Word for word, copy the data that follows and skip its pictures.

[Data — start]

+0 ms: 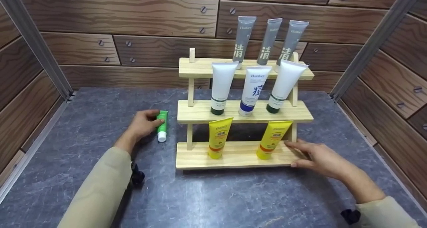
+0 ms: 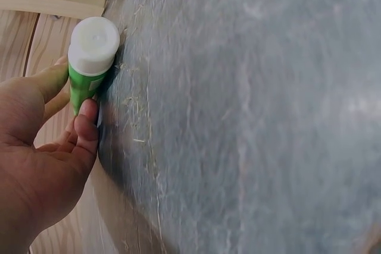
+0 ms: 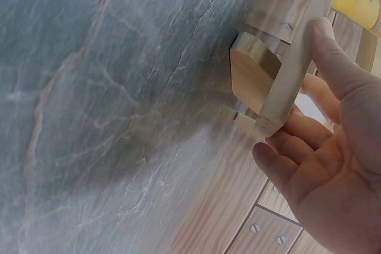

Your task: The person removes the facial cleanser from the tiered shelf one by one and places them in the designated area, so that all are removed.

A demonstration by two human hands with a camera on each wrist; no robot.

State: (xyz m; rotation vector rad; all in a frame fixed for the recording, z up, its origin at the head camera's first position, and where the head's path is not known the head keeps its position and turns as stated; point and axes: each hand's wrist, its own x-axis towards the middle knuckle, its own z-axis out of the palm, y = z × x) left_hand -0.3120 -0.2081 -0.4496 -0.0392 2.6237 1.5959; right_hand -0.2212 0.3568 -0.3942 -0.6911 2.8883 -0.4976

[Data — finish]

● Response area:
+0 ms: 
+0 ms: 
+0 ms: 

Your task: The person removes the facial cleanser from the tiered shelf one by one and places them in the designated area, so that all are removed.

A demonstration by two human hands with a camera on each wrist; no robot.

State: (xyz m; rotation vector rad; all in a frame fixed for the recording, z up, its origin at the head camera's first position, and where the head's path is not known the head keeps its position and turns as stated; point and axes: each hand's wrist, its own x-axis towards the middle knuckle, its own z-axis out of the palm, y = z × x) left_hand -0.3120 -0.2081 -0.4496 -0.0392 2.6237 1.5959; right_hand -0.2212 0.3568 -0.3942 -0.6911 2.8883 -0.4976

The output above is complete.